Tuesday, May 5, 2009

Yes, I was on Glenn Beck

This should be subtitled "What you can't get into a four-minute Fox News show and we're afraid to ask."

Yes, I was on the Glenn Beck show this evening. That was me, answering questions about the US real estate market, hoping I would not be one of Mr. Beck's shredded targets. It's nice not being a target.

The interview featured your humble scribe talking about why it's too soon to be optimistic about the US real estate market. I had to qualify my comments, since in reality there is no ONE US real estate market. There are metro areas, neighborhoods, regions, states and whole corridors where people are walking away from homes and ghost town developments. They have been devastated for different reasons.

* In South Florida, where I was a few months ago, developers overbuilt and speculators used the cheap Fed bubble money like it was buttered popcorn.

* In Southern California, prices were -- and still -- obnoxiously high relative to the rest of the country, so homebuyers did everything they could to get into a house. Bankers and real estate agents bent over backwards (play limbo song here) to get them into these homes, some of which were located in the sprawling Mojave Desert and blistering Central Valley.

* In Michigan and Northern Ohio, you know what happened to the US auto industry.

* Elsewhere, price declines weren't as severe as the West Coast. Still, folks are hurting.

I believe that a combination of unemployment, supply and demand (too many homes, too few buyers), the complexities of mortgage guarantees (not enough of them), the failure to stem foreclosures (they continue) and the aging of the Baby Boomers (were downsizing the love shack, baby) all contribute to this housing malaise, which could last for decades.

Since that's a lot to squeeze into four minutes, I'm afraid I failed on that account and must have sounded like someone who's just a pessimist.

I'm a realist and believe that the mainstream media not only largely ignored the bubble but is failing to grasp the long-term consequences of the housing bust. Here's a few observations, all of which I expound on in my upcoming book "The Cul-de-Sac Syndrome," now available for pre-orders on amazon.com.

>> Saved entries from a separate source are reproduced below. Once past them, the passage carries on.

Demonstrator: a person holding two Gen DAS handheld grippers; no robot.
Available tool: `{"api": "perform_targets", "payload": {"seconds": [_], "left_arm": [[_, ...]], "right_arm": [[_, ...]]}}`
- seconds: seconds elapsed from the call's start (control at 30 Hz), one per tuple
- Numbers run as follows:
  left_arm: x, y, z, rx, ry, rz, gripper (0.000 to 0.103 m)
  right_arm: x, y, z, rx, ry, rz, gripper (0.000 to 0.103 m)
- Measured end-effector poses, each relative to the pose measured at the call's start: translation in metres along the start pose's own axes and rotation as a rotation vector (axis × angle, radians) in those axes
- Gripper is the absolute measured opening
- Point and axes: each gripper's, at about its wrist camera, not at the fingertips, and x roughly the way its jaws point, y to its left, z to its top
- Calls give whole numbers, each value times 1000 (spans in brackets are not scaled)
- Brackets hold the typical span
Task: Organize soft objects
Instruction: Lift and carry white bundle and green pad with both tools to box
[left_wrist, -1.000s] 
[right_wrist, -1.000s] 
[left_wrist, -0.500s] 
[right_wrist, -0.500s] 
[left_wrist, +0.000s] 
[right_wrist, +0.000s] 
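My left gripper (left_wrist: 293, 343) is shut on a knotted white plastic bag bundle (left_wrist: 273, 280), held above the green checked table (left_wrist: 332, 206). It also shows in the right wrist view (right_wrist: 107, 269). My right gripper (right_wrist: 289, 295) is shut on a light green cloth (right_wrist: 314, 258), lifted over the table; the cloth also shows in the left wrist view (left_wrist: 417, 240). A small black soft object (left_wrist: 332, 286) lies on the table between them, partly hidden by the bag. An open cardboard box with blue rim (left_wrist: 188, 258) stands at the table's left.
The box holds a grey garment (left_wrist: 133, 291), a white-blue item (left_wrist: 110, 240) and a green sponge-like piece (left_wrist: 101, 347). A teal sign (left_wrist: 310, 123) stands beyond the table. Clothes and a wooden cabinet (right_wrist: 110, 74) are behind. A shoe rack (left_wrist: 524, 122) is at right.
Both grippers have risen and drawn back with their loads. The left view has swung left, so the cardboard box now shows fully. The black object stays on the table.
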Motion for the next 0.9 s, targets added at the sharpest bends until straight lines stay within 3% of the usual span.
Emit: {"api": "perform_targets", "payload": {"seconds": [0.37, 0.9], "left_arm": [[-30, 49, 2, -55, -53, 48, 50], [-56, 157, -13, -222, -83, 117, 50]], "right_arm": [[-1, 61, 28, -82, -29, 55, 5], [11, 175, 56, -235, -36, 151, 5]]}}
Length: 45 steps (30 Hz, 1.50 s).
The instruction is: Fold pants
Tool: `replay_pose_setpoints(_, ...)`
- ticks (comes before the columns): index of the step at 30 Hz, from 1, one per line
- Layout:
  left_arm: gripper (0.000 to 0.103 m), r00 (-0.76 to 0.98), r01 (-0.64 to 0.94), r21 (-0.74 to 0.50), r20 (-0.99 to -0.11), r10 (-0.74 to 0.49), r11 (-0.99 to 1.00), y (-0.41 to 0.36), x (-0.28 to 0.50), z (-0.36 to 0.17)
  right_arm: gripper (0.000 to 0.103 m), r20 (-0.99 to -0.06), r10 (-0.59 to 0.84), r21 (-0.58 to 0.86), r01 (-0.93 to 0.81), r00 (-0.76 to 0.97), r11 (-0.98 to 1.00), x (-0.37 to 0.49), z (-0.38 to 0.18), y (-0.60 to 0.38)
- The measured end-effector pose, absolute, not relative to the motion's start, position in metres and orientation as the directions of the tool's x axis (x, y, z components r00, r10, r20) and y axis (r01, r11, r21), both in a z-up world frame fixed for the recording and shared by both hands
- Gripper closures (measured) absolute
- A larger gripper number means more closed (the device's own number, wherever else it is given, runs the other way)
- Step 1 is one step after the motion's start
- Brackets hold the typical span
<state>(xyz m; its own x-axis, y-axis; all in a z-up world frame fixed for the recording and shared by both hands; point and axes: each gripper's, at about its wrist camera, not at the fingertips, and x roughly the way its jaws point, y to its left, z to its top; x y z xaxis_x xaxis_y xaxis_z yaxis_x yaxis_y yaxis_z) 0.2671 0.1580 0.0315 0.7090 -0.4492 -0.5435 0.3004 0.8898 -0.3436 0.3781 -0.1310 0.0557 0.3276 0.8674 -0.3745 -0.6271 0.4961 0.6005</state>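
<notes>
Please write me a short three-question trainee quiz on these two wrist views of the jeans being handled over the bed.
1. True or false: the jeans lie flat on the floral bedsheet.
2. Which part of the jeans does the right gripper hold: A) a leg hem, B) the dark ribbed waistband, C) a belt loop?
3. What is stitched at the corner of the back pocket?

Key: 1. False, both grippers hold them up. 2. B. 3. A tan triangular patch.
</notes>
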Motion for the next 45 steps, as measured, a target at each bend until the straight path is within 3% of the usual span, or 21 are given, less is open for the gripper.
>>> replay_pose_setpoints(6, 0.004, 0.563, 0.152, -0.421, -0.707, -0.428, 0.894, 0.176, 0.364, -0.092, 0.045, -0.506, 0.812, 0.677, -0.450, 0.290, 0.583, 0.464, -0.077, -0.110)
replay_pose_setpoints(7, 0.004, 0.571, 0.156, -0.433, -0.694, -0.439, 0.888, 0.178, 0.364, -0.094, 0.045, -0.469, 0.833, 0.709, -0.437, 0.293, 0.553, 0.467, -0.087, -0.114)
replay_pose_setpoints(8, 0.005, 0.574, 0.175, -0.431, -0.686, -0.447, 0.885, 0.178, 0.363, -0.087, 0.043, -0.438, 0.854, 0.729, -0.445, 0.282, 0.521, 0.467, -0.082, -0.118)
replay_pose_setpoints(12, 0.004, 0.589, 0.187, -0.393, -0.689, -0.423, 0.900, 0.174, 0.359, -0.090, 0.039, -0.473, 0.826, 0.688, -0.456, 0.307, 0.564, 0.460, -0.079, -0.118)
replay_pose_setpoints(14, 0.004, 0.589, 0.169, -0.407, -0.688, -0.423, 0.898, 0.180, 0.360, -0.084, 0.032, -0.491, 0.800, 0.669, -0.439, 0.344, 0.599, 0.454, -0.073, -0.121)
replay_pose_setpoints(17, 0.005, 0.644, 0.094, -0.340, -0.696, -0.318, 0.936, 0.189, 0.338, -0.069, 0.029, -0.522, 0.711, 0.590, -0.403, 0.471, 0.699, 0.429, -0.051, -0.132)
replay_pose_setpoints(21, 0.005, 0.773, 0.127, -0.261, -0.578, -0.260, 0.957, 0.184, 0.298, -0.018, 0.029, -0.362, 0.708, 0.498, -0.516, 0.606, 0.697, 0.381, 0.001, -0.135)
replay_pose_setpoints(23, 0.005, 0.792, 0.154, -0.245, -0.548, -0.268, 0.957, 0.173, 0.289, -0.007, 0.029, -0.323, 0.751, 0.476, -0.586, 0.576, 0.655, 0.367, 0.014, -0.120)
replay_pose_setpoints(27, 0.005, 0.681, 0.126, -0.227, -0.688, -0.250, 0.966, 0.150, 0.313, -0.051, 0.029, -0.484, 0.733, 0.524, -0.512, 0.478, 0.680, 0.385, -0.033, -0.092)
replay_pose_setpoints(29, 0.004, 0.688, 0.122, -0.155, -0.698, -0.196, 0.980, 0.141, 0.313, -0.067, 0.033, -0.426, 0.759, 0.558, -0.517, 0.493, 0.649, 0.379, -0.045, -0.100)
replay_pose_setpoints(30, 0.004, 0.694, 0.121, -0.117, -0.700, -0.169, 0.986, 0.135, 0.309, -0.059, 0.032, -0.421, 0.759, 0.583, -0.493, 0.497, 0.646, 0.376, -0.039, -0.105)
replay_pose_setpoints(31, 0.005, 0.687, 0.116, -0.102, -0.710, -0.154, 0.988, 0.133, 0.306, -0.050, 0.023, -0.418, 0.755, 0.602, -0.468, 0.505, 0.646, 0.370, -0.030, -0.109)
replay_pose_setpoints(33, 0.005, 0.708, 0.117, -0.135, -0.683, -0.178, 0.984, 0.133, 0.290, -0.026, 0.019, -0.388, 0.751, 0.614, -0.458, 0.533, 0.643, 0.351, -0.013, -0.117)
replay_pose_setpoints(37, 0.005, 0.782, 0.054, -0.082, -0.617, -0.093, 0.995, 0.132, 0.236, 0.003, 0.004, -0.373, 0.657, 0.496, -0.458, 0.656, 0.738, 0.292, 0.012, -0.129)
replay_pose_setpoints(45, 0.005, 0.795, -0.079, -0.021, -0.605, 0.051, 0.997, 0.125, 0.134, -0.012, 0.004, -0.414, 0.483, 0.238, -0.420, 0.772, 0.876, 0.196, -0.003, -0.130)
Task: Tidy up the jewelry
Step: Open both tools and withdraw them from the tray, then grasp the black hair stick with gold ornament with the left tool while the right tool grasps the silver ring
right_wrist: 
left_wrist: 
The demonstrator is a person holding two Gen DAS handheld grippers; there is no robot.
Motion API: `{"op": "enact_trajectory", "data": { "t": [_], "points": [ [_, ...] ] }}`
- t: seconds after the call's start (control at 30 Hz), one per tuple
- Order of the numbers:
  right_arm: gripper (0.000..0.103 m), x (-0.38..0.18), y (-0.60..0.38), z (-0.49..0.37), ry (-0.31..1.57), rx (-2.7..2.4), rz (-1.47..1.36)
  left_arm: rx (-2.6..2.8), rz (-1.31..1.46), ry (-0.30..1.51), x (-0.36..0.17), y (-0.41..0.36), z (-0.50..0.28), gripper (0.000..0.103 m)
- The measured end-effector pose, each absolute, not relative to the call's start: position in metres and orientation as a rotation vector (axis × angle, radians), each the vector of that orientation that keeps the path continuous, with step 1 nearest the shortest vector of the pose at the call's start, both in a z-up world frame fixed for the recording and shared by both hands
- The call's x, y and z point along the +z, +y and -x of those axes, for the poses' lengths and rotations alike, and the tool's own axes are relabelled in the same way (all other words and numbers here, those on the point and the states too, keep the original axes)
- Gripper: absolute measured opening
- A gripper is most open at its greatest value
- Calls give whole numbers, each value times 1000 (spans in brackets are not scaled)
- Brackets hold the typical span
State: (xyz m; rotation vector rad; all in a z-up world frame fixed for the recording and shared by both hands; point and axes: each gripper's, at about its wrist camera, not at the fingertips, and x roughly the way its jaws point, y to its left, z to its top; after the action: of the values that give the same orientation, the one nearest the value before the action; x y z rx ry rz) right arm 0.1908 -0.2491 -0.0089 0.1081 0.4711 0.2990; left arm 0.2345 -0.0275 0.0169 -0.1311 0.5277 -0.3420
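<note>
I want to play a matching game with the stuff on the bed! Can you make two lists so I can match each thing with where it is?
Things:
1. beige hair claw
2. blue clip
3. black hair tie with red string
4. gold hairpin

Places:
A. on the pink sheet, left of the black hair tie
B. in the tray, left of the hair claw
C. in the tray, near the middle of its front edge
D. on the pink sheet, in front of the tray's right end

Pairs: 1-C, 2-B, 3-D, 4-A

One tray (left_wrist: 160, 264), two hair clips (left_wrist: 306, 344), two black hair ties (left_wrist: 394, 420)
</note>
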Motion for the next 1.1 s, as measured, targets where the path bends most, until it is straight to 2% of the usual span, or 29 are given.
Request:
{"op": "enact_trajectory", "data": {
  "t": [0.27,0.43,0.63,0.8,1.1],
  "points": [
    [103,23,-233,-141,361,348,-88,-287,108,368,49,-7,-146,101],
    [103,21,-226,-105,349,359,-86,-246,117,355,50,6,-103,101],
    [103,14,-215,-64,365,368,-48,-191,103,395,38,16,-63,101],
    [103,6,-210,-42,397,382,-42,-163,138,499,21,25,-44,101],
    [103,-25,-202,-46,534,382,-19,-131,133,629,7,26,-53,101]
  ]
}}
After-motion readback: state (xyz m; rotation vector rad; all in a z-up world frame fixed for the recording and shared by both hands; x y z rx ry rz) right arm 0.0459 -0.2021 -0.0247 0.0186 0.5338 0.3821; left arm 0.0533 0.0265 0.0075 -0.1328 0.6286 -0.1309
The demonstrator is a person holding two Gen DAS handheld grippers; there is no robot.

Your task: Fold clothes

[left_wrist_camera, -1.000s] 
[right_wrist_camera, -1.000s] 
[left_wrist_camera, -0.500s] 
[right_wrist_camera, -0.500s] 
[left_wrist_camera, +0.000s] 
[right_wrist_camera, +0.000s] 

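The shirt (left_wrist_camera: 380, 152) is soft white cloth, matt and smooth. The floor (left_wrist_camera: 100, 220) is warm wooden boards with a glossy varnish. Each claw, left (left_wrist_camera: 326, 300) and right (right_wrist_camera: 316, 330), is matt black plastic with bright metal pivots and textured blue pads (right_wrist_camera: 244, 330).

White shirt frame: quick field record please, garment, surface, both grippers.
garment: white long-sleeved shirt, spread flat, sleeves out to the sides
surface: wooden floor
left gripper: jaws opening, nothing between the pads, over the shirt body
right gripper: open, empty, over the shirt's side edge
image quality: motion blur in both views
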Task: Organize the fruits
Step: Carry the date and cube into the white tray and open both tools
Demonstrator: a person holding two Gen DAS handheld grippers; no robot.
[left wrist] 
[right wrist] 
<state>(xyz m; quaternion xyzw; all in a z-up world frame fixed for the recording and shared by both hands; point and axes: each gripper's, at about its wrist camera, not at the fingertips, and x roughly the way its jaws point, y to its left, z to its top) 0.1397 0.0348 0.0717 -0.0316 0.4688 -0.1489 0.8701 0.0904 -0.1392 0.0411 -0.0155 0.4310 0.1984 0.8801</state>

* Aging boomers will not be buying McMansions or moving to sprawling burbs, which I call "spurbs" in my book. They will want to be near amenities like museums, music venues, universities and cultural treasures. That means condos and townhomes in cities and inner suburbs.

* Large-scale superstores and malls are going to shrink big time. Boomers are scared to death of their diminished nest eggs. First they got clobbered by the dot-com scam, then the credit bubble, then the housing meltdown. They know they will have to work and SAVE much longer than they anticipated. They won't have their parent's retirement.

* Those places that were overbuilt (there are several lists in my book) will be crippled for perhaps a decade, maybe more.

* Congress and the Obama Administration haven't even begun to address the housing meltdown. They're going to have to do a LOT more than offer first-time homebuyers an $8,000 credit and a $1,000 check to loan servicers to modify the interest rate on mortgages that may be foreclosed upon. Mortgage guarantees need to cover most of the market for at least 10 years, either through Fannie Mae and Freddie Mac (which need to be restructured) or the FHA. The secondary market for mortgages either needs to be reinvented or government sponsored. Either way, you need to be able to sell a mortgage to an investor again.

* Congress needs to get realistic about lost equity. Some $6 trillion is gone and not coming back. I know the Senate killed a bill that would have allowed home owners to write down mortgage principal in bankruptcy, but that needs to be reconsidered. Write down the evaporated equity and move on. That's what the banks are doing.

So, dear readers, I can't possibly cover this ground (and more) in four minutes on national television, so I hope that you'll forgive me and give The Cul-de-Sac Syndrome a try. It will take more than four minutes of your time, but it might give you some novel ideas. For too long, "home was where the heart is." Let's start using our brains again when it comes to our domiciles.